Exercise instructions
Among the entries that follow, the required portion opens with the line containing "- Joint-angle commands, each" and closes with the line containing "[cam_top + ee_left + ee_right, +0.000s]". Give that portion again exactly, and nothing else.

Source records
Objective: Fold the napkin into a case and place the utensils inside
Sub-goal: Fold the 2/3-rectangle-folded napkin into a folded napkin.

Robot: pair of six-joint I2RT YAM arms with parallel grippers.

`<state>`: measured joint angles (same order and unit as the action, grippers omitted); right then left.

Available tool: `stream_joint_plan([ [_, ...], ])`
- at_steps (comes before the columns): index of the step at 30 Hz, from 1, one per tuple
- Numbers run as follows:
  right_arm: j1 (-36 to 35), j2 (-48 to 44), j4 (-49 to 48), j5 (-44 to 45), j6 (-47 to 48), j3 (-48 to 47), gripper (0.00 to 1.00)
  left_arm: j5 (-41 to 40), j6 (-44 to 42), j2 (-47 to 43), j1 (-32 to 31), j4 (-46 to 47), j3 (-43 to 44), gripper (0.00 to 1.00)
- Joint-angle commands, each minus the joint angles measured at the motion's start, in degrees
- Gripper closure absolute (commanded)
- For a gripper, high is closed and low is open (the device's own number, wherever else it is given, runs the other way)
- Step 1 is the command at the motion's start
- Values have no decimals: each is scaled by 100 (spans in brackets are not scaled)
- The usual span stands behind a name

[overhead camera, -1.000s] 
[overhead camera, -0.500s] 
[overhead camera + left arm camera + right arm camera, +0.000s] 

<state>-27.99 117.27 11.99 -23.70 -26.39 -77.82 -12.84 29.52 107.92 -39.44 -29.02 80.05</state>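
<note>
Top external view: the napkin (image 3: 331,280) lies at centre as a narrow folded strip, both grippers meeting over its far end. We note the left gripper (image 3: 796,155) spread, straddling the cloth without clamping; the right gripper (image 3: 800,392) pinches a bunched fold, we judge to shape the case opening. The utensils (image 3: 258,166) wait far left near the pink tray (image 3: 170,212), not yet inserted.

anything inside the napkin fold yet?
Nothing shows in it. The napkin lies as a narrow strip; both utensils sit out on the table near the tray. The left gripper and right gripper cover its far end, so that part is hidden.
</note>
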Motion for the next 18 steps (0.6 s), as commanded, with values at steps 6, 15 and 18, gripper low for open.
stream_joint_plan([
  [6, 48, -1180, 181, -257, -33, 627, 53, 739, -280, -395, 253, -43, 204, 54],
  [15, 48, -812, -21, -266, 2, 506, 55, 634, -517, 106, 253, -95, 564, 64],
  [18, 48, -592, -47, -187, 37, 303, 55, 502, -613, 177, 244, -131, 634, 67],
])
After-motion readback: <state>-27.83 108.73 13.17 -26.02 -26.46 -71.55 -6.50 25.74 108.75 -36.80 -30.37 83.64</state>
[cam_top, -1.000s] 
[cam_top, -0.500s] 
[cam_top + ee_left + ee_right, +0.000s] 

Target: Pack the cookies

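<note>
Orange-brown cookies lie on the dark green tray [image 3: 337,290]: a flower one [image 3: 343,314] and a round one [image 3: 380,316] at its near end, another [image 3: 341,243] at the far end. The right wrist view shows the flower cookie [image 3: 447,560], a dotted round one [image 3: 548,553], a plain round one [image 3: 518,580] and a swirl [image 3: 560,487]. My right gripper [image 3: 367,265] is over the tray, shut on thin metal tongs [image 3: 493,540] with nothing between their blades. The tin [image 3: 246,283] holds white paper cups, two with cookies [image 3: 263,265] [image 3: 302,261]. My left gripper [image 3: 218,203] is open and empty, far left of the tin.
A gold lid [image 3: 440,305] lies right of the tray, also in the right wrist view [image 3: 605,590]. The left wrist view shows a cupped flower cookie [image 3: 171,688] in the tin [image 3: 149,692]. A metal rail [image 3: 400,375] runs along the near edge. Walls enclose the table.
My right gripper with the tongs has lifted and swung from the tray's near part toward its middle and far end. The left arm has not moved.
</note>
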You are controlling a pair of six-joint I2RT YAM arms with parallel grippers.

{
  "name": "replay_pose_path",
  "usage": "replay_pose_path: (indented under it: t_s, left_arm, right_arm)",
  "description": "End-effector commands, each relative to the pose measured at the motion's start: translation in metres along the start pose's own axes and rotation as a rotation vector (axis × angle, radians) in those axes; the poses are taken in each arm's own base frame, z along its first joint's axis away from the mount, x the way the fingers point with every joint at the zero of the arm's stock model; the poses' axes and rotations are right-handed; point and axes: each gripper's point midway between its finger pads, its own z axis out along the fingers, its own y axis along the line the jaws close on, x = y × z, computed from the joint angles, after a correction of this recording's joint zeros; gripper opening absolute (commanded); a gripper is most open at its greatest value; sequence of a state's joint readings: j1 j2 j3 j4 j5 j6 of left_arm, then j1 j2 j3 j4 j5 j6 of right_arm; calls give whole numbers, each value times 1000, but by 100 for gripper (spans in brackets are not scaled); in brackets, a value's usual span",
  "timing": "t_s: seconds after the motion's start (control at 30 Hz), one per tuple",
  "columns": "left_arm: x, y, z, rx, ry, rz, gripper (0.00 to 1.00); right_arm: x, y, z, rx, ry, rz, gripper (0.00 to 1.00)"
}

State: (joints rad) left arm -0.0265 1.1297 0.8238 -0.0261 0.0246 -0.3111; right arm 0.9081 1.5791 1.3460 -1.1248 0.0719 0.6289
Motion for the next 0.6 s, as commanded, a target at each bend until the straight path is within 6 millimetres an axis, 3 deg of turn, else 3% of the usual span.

Expected output
- Joint-angle commands, each minus the joint angles measured at the motion's start, in degrees
- Gripper closure absolute (commanded)
- For a gripper, high is closed and low is open (the device's own number, wherever else it is given, runs the other way)
- Step 1 is the command at the motion's start
- Values have no decimals: each is scaled by 100 (spans in brackets are not scaled)
- The usual span stands behind a name

[overhead camera, -1.000s] 
[overhead camera, -0.500s] 
[overhead camera + left arm camera + right arm camera, +0.000s] 

<state>-27.99 117.27 11.99 -23.70 -26.39 -77.82 -12.84 29.52 107.92 -39.44 -29.02 80.05</state>
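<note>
Top external view: the napkin (image 3: 331,280) lies at centre as a narrow folded strip, both grippers meeting over its far end. We note the left gripper (image 3: 796,155) spread, straddling the cloth without clamping; the right gripper (image 3: 800,392) pinches a bunched fold, we judge to shape the case opening. The utensils (image 3: 258,166) wait far left near the pink tray (image 3: 170,212), not yet inserted.

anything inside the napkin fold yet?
Nothing shows in it. The napkin lies as a narrow strip; both utensils sit out on the table near the tray. The left gripper and right gripper cover its far end, so that part is hidden.
</note>
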Motion for the next 18 steps (0.6 s), as commanded, with values at steps 6, 15 and 18, gripper low for open.
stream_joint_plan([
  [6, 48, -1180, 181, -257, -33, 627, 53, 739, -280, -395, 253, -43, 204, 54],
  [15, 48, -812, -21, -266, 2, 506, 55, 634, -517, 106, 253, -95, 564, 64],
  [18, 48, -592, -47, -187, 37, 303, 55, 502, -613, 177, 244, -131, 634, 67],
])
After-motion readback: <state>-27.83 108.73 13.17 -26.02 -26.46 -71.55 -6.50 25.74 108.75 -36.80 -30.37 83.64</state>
[cam_top, -1.000s] 
[cam_top, -0.500s] 
[cam_top + ee_left + ee_right, +0.000s] 

At this point, the answer is complete.